Ce désistement de dernière minute vient s’ajouter à la longue liste des incohérences qui minent la gestion du club.
Comment comprendre qu’un comité dirigeant congédie un entraîneur, en l’occurrence Redouane El Haimer, après seulement trois journées de championnat, avant de se précipiter sur un successeur… qui finit par claquer la porte avant même de la franchir ?

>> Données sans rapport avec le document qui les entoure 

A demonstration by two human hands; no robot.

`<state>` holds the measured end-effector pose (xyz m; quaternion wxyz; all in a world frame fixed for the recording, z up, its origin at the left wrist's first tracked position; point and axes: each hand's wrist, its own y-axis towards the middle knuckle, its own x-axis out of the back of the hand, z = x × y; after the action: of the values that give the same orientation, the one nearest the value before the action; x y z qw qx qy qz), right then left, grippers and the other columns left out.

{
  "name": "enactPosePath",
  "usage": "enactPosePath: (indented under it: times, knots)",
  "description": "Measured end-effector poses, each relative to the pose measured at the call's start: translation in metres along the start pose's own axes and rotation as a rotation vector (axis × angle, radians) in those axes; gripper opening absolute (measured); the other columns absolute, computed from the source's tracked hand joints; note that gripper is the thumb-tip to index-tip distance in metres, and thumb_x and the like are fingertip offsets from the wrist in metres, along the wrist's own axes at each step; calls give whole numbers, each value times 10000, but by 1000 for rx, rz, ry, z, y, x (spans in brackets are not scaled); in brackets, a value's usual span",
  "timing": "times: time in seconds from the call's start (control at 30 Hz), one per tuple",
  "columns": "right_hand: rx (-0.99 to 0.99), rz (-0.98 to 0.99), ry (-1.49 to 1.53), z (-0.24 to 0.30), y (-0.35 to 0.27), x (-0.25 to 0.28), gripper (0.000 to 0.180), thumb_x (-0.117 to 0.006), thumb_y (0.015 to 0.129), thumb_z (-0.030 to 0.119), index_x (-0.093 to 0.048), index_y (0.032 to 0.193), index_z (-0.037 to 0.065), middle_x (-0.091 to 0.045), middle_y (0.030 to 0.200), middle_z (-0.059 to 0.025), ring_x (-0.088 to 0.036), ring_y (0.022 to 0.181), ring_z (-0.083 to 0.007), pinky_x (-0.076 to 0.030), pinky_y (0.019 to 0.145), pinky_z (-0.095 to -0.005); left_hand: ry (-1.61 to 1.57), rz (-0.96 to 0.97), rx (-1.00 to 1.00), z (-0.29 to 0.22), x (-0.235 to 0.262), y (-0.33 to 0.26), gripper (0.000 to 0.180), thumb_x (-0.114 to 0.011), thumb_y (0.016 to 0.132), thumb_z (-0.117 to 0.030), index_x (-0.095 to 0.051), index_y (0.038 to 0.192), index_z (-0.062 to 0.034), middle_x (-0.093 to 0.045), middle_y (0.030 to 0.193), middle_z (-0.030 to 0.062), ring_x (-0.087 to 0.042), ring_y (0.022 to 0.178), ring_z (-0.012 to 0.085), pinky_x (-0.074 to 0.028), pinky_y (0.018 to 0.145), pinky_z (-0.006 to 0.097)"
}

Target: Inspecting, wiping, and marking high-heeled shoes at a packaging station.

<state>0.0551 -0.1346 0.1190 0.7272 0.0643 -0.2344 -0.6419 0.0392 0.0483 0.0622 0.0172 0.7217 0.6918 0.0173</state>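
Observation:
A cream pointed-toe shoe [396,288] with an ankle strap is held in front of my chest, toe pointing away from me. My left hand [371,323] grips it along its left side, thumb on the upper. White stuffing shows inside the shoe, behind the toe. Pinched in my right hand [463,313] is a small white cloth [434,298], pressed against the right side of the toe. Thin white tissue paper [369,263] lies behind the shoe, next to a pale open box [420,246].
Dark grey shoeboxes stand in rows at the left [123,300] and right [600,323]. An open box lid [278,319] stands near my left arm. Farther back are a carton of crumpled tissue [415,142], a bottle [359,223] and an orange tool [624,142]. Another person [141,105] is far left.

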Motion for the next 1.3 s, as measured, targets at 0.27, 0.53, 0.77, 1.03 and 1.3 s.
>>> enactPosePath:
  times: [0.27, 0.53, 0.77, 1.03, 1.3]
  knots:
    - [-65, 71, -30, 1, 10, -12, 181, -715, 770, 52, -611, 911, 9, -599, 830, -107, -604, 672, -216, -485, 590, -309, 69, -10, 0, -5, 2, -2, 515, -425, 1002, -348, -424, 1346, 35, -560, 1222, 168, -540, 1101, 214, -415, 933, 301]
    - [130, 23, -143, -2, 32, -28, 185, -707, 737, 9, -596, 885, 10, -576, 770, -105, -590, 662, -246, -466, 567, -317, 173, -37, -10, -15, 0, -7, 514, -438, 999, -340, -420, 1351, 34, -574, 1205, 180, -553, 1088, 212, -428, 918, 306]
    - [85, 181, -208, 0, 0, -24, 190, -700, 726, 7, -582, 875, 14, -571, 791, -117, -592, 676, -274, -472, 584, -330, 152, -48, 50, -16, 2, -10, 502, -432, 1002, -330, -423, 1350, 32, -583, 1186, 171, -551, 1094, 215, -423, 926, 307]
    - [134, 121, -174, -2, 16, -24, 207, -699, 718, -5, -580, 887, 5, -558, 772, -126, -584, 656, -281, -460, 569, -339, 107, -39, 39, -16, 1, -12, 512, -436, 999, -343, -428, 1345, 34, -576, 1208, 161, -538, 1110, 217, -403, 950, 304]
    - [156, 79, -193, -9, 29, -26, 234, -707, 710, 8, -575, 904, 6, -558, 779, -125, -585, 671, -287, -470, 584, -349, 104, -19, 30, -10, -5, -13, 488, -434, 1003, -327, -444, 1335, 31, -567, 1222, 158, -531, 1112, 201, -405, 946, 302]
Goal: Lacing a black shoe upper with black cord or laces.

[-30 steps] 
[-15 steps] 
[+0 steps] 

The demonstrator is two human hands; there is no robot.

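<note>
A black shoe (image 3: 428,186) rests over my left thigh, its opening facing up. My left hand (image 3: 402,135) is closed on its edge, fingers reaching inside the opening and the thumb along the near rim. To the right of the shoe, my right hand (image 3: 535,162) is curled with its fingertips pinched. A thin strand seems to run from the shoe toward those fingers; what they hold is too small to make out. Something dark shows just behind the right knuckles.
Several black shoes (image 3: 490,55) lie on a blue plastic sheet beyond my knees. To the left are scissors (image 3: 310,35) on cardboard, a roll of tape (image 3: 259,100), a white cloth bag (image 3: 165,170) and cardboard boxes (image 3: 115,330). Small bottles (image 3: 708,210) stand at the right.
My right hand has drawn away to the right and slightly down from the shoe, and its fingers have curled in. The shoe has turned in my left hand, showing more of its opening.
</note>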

Entre légèreté dans les décisions, absence de vision à long terme et opacité dans les coulisses, la RCAZ donne l’image d’un club balloté au gré des improvisations et des intérêts du moment. Les supporters, eux, assistent impuissants à ce va-et-vient permanent sur le banc de touche, symbole d’une gouvernance où les dessous de table et les non-dits semblent parfois peser plus lourd que le projet sportif lui-même.
Dans un football marocain déjà gangrené par le manque de stabilité et de transparence, Zemamra illustre tristement cette dérive : celle d’un sport où le sérieux s’efface peu à peu derrière les jeux d’influence, les calculs de couloir et une gestion à courte vue.